Knowing it was a Toll Brother home I'm guessing it's to keep water out.


----------



## jwjrw (Jan 14, 2010)

WTFFFFFFFFFF?:001_huh::laughing:


----------



## Resi Sparky (Oct 13, 2010)

Aren't Toll Brother's supposed to be high end homes? They should have used architectural shingles instead of 3-tab for that roof. :laughing:


----------



## 480sparky (Sep 20, 2007)

What a bunch of hacks.

No drip edge. No starter strip. Cripes, the exposure varies from course to course. The tabs line up every other course, which is just plain wrong............

What a crappy-looking roof. The guy that dug the foundation would be ashamed of that.


----------



## Magnettica (Jan 23, 2007)

No gutters either!!

I would say this is a high-end neighborhood, Marlboro, NJ.


----------



## Resi Sparky (Oct 13, 2010)

Magnettica said:


> No gutters either!!
> 
> I would say this is a high-end neighborhood, Marlboro, NJ.


No clues whatsoever as to why it's there? :blink:


----------



## Magnettica (Jan 23, 2007)

Resi Sparky said:


> No clues whatsoever as to why it's there? :blink:


To keep the rain out, obviously. 


Welcome to the site, btw.


----------



## JohnR (Apr 12, 2010)

Oh c'mon. it is there as structural ceiling above the panels so that some hack plumber could run his water lines above the panels and still pass CO


----------



## Magnettica (Jan 23, 2007)

JohnR said:


> Oh c'mon. it is there as structural ceiling above the panels so that some hack plumber could run his water lines above the panels and still pass CO


I wouldn't doubt that either!


----------



## BCSparkyGirl (Aug 20, 2009)

Well that's one more thing....what will they come up with next? Stay tuned........


----------



## Shockdoc (Mar 4, 2010)

:001_huh::001_huh: :whistling2:


----------



## Jlarson (Jun 28, 2009)

Looks like something a high school shop class would build. :laughing:


----------



## jwjrw (Jan 14, 2010)

Jlarson said:


> Looks like something a high school shop class would build. :laughing:



Looks like something done in NJ OR AZ....:whistling2::laughing:




I saw an ad for this book and thought of you.....
"AFTER YOU SHOOT -- Your gun's hot.
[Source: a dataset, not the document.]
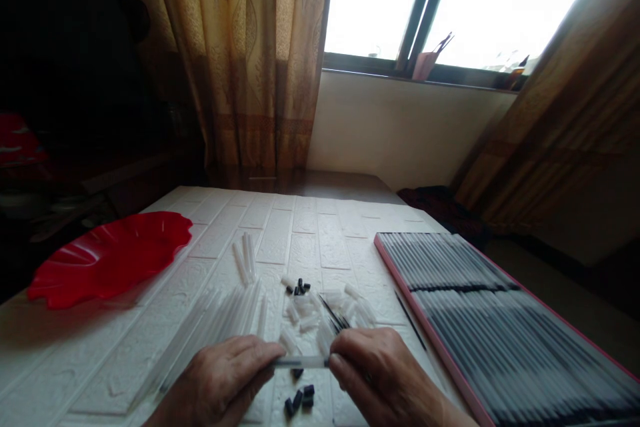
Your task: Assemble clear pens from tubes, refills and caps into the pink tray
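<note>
Between my two hands, level over the near part of the table, is a pen with a translucent cap at its right end. My left hand pinches its left end, thumb and fingers closed. On the right end my right hand has its fingertips closed. Left of centre lie several long clear tubes, partly behind my left hand. Loose translucent caps are scattered beyond the pen. Small black plugs lie below it. Thin dark rods stick out just past my right fingers; whether they are held cannot be told.
On the right, a pink-edged tray holds rows of finished-looking pens. A single dark rod lies beside it. A red scalloped plate sits at the left. More black plugs lie mid-table. Curtains and a window are behind.
</note>
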`<state>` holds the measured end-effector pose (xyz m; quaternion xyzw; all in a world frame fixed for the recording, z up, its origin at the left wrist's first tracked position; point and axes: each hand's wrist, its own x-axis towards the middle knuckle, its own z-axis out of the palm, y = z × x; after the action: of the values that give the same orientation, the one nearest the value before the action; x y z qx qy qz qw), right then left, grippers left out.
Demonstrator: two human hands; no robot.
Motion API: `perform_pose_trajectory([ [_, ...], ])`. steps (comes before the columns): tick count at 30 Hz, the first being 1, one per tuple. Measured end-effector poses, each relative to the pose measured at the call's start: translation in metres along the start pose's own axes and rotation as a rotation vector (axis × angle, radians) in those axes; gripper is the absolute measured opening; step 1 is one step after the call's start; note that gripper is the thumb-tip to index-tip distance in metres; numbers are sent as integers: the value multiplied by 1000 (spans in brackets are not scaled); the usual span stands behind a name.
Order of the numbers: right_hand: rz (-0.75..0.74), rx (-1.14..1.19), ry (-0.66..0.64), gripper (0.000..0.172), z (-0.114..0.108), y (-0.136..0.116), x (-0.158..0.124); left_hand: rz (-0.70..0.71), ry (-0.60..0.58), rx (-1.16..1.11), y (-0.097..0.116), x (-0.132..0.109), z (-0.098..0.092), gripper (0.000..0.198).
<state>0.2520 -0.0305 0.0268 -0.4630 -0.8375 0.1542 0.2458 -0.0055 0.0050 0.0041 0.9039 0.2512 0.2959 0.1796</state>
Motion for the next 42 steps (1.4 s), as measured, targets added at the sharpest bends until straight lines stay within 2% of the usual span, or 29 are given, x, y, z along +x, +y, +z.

The perp's not. Now what?"


----------



## Jlarson (Jun 28, 2009)

jwjrw said:


> Looks like something done in NJ OR AZ


You have insulted a fine state, (az not nj that place sucks:laughing...



jwjrw said:


> "AFTER YOU SHOOT -- Your gun's hot. The perp's not. Now what?"


I usually put another magazine in, I got the whole "hope for peace but reload anyway" thing going on.


----------



## guest (Feb 21, 2009)

Someone had waaayyy too much time on their hands...:jester:


----------



## Mr. Sparkle (Jan 27, 2009)

JohnR said:


> Oh c'mon. it is there as structural ceiling above the panels so that some hack plumber could run his water lines above the panels and still pass CO


I agree.


----------



## I_get_shocked (Apr 6, 2009)

JohnR said:


> Oh c'mon. it is there as structural ceiling above the panels so that some hack plumber could run his water lines above the panels and still pass CO



yup the copper water lines are foreign to the electrical installation and would be in the dedicated space if not for the added structure. I still believe it violates the 6ft part


----------



## wayne g (Nov 28, 2010)

I do believe that the roof is there to protect the 2 panels if one of the water pipes located directly above them was to leak, i think they are hoping the water would not go into the panels.


----------